> Aim of the task: Please write out exactly the lines of the data below from the line holding "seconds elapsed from" through the line holding "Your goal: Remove", and leave out the rest.

> Data segment:
************
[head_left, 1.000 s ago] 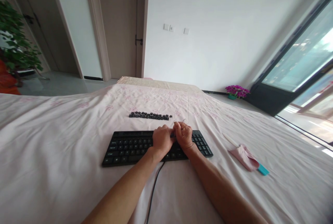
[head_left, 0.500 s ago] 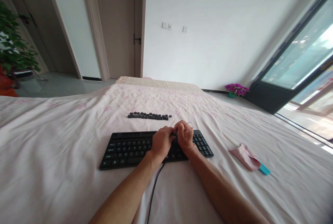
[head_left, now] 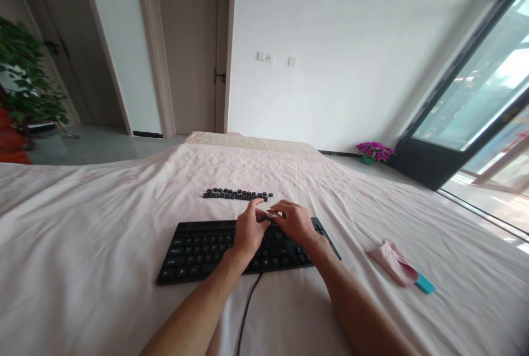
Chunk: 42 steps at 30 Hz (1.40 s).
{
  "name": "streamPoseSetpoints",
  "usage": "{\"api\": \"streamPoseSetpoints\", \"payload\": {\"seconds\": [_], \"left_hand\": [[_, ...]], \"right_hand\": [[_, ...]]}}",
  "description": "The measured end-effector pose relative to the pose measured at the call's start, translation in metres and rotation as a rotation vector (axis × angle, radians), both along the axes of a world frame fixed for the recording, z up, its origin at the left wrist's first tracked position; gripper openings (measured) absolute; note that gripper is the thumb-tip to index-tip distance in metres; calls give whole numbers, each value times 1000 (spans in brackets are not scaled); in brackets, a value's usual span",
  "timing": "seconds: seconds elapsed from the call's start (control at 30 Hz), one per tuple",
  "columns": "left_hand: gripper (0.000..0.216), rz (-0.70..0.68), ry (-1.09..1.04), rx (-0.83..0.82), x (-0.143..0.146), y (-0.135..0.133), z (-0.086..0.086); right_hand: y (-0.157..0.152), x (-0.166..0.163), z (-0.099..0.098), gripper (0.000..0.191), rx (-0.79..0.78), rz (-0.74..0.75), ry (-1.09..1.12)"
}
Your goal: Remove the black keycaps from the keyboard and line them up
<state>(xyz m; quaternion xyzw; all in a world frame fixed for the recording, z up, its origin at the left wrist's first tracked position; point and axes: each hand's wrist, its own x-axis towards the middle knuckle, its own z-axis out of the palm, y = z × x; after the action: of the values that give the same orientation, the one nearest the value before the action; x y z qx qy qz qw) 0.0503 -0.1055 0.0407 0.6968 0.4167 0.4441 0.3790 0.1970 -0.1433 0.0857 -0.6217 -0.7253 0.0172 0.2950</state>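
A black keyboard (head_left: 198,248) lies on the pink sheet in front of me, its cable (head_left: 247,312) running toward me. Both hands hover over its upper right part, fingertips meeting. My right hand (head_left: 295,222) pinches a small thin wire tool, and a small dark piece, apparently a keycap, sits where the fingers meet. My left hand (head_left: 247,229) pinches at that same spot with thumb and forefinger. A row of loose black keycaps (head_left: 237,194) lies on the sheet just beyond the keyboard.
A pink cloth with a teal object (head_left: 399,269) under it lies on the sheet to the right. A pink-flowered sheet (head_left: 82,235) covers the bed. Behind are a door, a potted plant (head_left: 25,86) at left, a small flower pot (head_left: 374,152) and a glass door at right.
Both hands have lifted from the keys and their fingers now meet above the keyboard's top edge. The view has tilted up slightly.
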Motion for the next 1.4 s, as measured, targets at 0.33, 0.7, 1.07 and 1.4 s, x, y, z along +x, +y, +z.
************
> Written answer:
  "timing": "seconds: seconds elapsed from the call's start (control at 30 Hz), one per tuple",
  "columns": "left_hand: gripper (0.000..0.216), rz (-0.70..0.68), ry (-1.09..1.04), rx (-0.83..0.82), x (-0.143..0.146), y (-0.135..0.133), z (-0.086..0.086); right_hand: y (-0.157..0.152), x (-0.166..0.163), z (-0.099..0.098), gripper (0.000..0.191), rx (-0.79..0.78), rz (-0.74..0.75), ry (-1.09..1.12)"
}
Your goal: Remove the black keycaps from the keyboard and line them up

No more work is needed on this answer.